During the meeting’s public comment period, downtown business owner Summer Hass told the council she is concerned about the closure of Lighthouse Christian Ministries and the downstream effects on local services and vulnerable people who used the facility.
Hass said she has worked with the Chelan and Douglas Counties homeless housing task force on a five-year strategic plan and that Lighthouse was “one of the community assets that we built this plan around.” She added the organization’s closure eliminates a daytime shelter and complicates outreach and service delivery by providers who relied on the site.
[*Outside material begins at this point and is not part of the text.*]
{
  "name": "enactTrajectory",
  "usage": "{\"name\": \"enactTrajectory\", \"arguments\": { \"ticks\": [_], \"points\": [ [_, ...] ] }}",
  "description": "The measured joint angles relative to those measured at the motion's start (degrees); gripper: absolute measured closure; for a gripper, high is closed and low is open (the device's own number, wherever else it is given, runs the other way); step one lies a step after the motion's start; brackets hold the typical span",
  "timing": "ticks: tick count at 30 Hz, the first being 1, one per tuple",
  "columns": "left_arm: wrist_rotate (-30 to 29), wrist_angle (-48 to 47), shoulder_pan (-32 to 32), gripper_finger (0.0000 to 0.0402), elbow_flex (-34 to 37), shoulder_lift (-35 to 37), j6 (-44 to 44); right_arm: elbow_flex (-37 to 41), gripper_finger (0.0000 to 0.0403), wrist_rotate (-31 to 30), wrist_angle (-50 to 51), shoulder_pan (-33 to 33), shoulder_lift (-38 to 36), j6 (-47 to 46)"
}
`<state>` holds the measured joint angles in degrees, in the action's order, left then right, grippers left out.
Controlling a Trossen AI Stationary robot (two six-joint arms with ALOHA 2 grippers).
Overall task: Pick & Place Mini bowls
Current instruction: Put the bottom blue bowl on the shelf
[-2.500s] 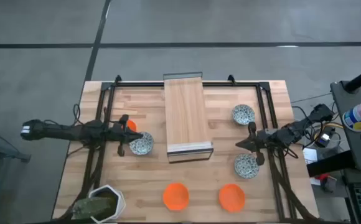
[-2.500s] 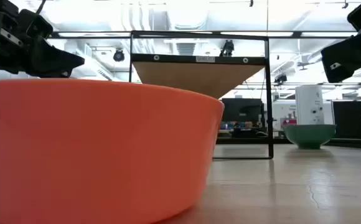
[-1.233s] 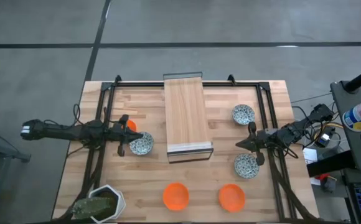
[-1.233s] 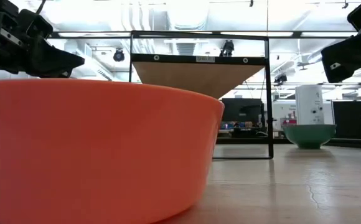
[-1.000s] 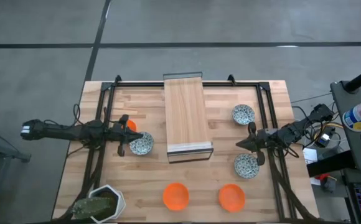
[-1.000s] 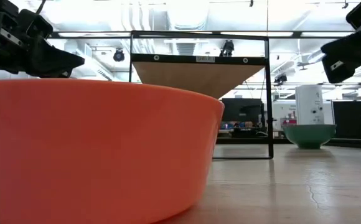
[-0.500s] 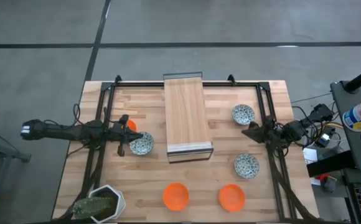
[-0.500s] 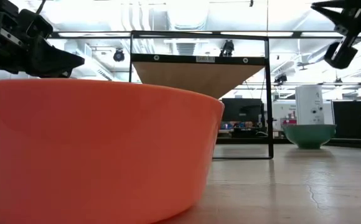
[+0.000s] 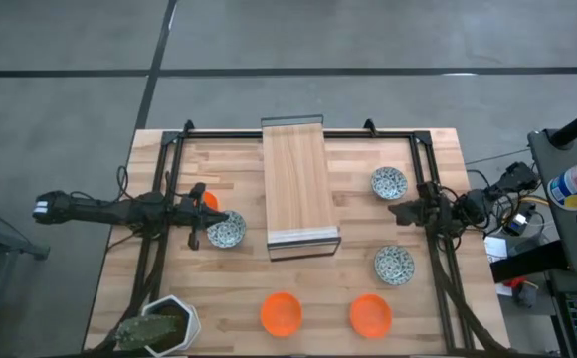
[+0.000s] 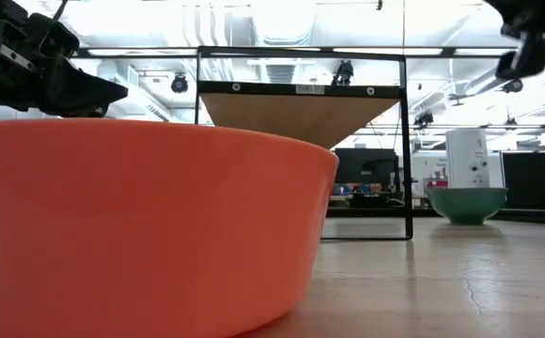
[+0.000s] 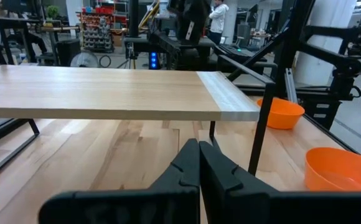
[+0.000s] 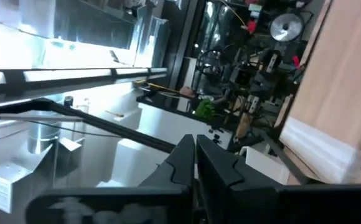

The nut graf: Hass asked the council to consider reconvening businesses, service providers and other stakeholders to identify alternatives and requested that, if possible, the council examine whether conditional-use permitting or other regulatory paths could be revisited to restore daytime services.
Hass described practical impacts she expects if no daytime shelter is available: greater pressure on Link Transit and North Central Washington libraries as places where people without shelter spend their days, and difficulty for service providers to locate and coordinate care for clients. “I’ve been working alongside the homeless housing task force… Lighthouse Christian Ministries is one of the community assets that we built this plan around, and I feel that we’re really lucky to have people of faith in our community showing up to serve individuals, in this way,” Hass said.
She offered to convene or assist with stakeholder meetings and said she has templates and experience from similar convenings in other North Central Washington communities. Her comments were made during the public comment segment; no formal council action on this topic was recorded at the meeting.